L’economia che rallenta,
i «numerini» da sistemare

Eccoci qui, dritti al punto. I dati sul Pil e sull’occupazione resi noti ieri dall’Istat non sono ancora l’inizio di una «decrescita infelice», come l’ha definita qualcuno: è oggettivamente presto per dirlo. Sono però l’indizio di un rallentamento e non c’è di che compiacersene. Anche perché i segnali di debolezza sono tutti interni, con una riduzione sia dei consumi finali sia degli investimenti, mentre i rapporti con l’estero, nonostante le turbolenze commerciali sui mercati internazionali, continuano a viaggiare in territorio positivo. Ricapitoliamo dunque i «numerini» che più di altri sollevano qualche preoccupazione. Nel terzo trimestre, il Prodotto interno lordo è sceso dello 0,1% rispetto ai tre mesi precedenti: è la prima volta dopo sedici trimestri positivi, ovvero dalla metà del 2014, e si mettono così in dubbio i risultati complessivi attesi a fine anno e quelli per il prossimo. Inoltre, il tasso di disoccupazione è salito al 10,6%, ovvero sono aumentate le persone che cercano attivamente un lavoro, mentre quelle che hanno un’occupazione sono rimaste sostanzialmente stabili.

All’aumento dei contratti fissi salutato con soddisfazione dalle parti di Palazzo Chigi - il ministro del Lavoro, Luigi Di Maio, si è affrettato a dire che «il Decreto Dignità funziona» -, è corrisposta infatti una diminuzione dei contratti a termine, disincentivati dalla citata legge, e dei lavoratori autonomi.

Sembra difficile dunque riuscire a trovare motivi di consolazione nelle ultime statistiche sull’economia del Paese, che fanno il paio con quelle locali anticipate nei giorni scorsi per la nostra provincia che, pur restando un’isola felice, vede risalire il tasso di disoccupazione dal 4,2% al 5%.

Tutto questo mentre stiamo navigando ancora a vista, in attesa di capire in questi giorni se, quanto e come saranno ritoccati i contenuti della Manovra all’esame del Parlamento per evitare che l’Europa apra una procedura d’infrazione contro di noi, con conseguenti tensioni finanziarie che non farebbero altro che ricadere sulle tasche dei contribuenti risparmiatori.

Dopo tante promesse su reddito di cittadinanza e pensioni, non sarà semplice aggiustare il tiro, anche se varie scuole politiche del Belpaese offrono ampi repertori di acrobazie ed equilibrismi.
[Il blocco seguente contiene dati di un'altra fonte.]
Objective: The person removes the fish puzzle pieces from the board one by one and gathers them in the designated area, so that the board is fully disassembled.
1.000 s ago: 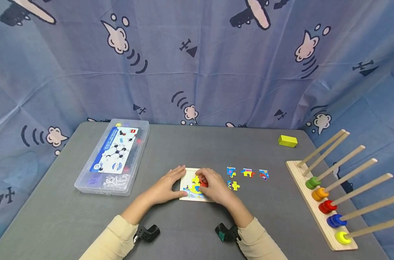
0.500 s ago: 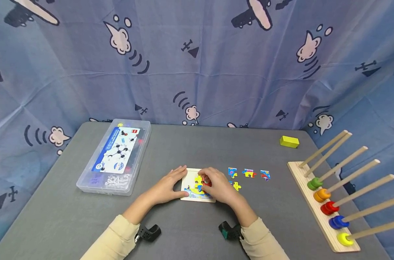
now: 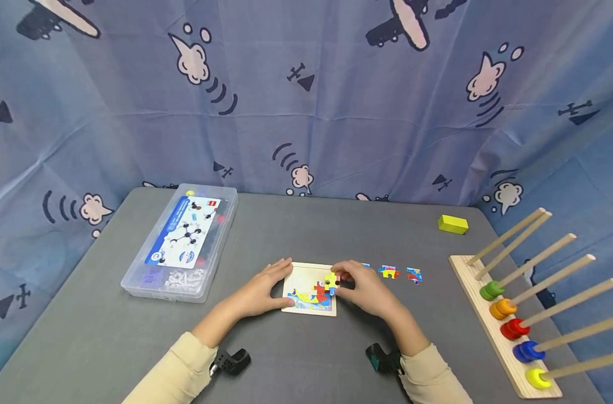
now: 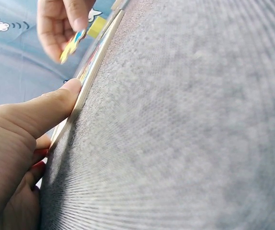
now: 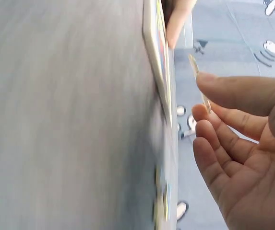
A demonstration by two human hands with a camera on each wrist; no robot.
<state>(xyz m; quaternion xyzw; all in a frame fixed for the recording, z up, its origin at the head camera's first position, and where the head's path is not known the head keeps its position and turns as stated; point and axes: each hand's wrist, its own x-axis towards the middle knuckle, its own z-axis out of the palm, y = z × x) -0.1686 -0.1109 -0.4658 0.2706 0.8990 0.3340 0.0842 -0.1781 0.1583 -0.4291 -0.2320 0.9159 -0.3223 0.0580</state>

Il ministro dell’Interno, Matteo Salvini, leghista dalle molteplici prese di posizione discutibili, ma al quale l’esperienza politica certo non fa difetto, ha già cominciato a dire che il deficit al 2,4% non è scritto nei «dieci comandamenti». La disponibilità al dialogo ha allentato le fibrillazioni in Borsa e il tanto vituperato spread, ignorato quando sale, ora che è sceso di qualche punto viene rispolverato pure nelle analisi pentastellate.
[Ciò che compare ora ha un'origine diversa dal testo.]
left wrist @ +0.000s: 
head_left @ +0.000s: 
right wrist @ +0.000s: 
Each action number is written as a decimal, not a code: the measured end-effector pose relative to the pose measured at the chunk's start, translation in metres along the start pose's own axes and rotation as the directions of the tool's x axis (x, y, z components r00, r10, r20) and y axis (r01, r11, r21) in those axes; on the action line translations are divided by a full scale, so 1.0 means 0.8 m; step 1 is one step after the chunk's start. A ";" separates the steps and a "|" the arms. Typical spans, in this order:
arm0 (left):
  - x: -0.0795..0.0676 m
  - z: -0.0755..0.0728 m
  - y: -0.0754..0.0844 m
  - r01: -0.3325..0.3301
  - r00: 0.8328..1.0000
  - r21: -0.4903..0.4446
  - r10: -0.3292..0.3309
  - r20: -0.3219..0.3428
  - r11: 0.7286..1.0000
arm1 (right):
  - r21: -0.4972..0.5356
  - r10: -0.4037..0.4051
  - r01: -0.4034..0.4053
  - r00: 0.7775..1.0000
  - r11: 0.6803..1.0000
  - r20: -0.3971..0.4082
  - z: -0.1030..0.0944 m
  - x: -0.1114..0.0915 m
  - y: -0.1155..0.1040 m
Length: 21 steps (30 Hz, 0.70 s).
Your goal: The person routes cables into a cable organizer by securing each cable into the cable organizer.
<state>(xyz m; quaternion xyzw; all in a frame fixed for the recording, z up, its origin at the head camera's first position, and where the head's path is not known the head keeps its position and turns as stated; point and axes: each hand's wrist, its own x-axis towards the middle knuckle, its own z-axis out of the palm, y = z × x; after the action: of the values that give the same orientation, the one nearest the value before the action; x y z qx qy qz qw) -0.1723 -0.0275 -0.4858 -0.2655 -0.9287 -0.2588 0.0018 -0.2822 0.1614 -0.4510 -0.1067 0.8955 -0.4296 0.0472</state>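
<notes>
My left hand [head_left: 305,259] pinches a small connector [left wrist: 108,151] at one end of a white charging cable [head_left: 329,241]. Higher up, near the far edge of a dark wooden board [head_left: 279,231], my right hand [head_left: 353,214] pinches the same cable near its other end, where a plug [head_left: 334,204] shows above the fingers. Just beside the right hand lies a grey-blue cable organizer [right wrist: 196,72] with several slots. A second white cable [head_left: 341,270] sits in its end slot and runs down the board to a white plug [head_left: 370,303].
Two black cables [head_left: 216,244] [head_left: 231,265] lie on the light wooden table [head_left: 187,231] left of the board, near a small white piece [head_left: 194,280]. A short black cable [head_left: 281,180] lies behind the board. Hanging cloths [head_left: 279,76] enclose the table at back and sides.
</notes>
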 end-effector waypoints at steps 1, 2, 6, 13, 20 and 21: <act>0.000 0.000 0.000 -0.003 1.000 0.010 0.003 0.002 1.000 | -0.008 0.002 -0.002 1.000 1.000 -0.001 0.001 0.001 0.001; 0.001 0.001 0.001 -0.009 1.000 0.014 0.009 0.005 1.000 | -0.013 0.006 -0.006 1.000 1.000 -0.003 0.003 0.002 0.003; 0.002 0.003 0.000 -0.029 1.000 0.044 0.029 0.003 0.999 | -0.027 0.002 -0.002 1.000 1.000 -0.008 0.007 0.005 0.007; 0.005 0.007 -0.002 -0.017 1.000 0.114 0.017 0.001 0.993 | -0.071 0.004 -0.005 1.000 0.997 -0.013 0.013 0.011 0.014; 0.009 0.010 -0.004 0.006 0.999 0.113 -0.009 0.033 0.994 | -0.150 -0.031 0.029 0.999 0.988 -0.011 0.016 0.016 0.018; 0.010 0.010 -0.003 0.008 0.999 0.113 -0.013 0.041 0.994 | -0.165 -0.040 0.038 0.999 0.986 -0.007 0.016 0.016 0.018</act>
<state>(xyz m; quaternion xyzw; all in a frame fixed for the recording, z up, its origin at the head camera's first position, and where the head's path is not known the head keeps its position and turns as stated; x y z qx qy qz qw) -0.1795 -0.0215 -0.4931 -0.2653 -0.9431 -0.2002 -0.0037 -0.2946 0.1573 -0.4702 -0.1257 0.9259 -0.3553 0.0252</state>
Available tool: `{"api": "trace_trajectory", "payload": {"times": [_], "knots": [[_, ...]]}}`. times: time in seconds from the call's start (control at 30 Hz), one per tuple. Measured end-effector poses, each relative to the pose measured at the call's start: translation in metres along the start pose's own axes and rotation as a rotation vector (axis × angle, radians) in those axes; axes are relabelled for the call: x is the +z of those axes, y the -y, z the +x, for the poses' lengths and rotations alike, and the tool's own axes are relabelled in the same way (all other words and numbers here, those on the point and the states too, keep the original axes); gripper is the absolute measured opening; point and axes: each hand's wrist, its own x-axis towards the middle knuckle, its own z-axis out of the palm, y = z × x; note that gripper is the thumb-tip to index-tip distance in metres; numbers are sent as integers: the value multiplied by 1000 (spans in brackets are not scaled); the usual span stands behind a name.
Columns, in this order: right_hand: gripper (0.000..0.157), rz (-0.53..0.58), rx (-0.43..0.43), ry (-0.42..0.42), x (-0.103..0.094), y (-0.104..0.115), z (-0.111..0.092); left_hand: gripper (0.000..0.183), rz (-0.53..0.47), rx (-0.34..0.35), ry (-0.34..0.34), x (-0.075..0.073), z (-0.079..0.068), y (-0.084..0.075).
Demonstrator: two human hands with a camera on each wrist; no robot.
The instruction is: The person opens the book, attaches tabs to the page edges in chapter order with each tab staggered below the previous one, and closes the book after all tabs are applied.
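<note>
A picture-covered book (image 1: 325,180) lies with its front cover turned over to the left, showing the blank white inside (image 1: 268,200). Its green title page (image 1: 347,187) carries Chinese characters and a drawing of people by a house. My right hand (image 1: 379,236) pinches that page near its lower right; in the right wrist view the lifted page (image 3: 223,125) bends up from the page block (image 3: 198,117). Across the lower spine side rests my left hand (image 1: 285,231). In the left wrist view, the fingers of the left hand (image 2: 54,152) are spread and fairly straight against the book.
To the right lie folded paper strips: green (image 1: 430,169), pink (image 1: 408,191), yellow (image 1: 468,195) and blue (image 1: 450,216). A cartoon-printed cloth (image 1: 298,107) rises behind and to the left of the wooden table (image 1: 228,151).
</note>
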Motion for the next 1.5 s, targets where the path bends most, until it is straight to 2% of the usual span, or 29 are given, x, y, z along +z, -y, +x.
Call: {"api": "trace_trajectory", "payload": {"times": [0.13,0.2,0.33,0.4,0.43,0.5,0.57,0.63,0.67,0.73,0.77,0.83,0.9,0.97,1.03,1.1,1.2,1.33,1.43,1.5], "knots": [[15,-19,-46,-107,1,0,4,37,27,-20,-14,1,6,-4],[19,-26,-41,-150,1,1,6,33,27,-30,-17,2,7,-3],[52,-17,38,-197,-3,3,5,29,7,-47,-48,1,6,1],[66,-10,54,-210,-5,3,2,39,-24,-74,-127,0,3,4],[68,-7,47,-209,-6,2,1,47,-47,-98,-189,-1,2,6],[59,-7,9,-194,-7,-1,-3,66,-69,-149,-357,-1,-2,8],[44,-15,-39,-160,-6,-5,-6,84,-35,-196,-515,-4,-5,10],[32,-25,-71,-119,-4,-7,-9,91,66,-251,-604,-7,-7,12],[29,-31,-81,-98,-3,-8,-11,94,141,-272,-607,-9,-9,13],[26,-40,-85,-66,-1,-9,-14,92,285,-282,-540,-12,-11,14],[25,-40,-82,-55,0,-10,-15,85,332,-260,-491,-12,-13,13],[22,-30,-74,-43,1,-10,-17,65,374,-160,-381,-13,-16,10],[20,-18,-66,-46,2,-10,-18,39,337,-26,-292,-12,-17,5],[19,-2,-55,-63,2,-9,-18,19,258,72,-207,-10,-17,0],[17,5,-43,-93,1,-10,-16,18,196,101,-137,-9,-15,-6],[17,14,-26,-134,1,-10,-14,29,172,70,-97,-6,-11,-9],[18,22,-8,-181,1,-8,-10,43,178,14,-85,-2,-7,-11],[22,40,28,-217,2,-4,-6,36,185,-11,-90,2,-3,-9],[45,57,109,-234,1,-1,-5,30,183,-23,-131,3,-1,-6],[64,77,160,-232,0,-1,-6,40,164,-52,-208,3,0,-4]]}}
Di certo alle parole dovranno seguire fatti credibili e Bruxelles non aspetterà oltre il minimo: il commissario per gli Affari economici, Pierre Moscovici, pur mostrando ottimismo sul dialogo in corso, ha ricordato che «non c’è tempo da perdere» e, soprattutto, che resta necessario «ridurre il deficit e il debito, anche perché non crediamo che questo possa portare un aumento dell’occupazione». Ecco, a proposito di deficit e debito, problemi di lunga data, c’è un «numerino» che viene spesso trascurato e che invece dovrebbe far riflettere.
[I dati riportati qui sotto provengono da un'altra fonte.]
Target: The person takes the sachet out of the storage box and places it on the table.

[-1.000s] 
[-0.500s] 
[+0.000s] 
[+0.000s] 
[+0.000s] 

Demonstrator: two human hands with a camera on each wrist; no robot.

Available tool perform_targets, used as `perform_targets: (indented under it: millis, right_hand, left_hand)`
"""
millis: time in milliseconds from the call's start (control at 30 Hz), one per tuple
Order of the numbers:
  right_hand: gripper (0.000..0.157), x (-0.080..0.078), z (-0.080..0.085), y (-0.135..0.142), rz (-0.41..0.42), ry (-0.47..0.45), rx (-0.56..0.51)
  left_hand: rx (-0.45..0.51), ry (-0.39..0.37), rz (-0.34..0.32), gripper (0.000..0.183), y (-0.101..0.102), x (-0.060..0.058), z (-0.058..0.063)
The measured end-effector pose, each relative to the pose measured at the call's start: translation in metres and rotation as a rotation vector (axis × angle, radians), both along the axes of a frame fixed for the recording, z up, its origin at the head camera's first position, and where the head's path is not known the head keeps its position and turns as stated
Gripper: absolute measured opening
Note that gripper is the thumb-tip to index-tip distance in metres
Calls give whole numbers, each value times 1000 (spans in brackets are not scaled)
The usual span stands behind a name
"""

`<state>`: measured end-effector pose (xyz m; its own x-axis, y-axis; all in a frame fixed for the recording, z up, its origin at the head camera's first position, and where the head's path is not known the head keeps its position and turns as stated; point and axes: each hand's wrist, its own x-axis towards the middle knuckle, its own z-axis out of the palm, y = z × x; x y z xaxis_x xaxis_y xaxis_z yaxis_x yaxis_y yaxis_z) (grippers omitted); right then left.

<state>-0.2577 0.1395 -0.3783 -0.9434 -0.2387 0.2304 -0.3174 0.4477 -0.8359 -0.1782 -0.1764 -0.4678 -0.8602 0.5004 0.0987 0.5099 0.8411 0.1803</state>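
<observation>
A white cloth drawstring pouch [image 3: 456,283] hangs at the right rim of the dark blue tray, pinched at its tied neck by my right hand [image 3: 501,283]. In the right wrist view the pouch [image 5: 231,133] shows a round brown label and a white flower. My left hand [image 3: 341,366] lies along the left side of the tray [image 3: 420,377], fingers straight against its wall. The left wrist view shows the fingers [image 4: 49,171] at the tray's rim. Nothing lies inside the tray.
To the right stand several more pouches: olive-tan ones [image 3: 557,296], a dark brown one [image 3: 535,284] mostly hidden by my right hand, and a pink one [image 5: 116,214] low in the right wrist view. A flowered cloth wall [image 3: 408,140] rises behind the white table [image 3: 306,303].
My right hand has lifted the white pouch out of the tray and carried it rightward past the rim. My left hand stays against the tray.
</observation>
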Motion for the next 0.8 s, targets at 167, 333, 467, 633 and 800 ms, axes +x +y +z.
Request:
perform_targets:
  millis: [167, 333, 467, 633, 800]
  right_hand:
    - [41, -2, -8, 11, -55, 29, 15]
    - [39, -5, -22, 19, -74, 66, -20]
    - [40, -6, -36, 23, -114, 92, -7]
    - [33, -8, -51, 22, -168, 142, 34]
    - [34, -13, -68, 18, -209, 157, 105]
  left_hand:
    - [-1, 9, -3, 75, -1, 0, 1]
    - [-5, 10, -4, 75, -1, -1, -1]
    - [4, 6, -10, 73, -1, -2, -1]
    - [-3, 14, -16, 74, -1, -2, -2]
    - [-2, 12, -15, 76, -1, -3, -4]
Il nostro avanzo primario è ampiamente positivo. Questo significa che la contabilità pubblica del Paese incassa più di ciò che spende, prima degli interessi da pagare appunto sul debito pubblico. Il saldo è significativo e lo è da decenni: 24,4 miliardi solo nel 2017. I conteggi sballano e vanno in rosso dopo gli interessi che dobbiamo versare su un indebitamento esorbitante di oltre 2.300 miliardi di euro. Non possiamo permetterci di peggiorare la situazione, togliendo risorse ad altre spese e soprattutto agli investimenti. Non ce lo meritiamo, davvero.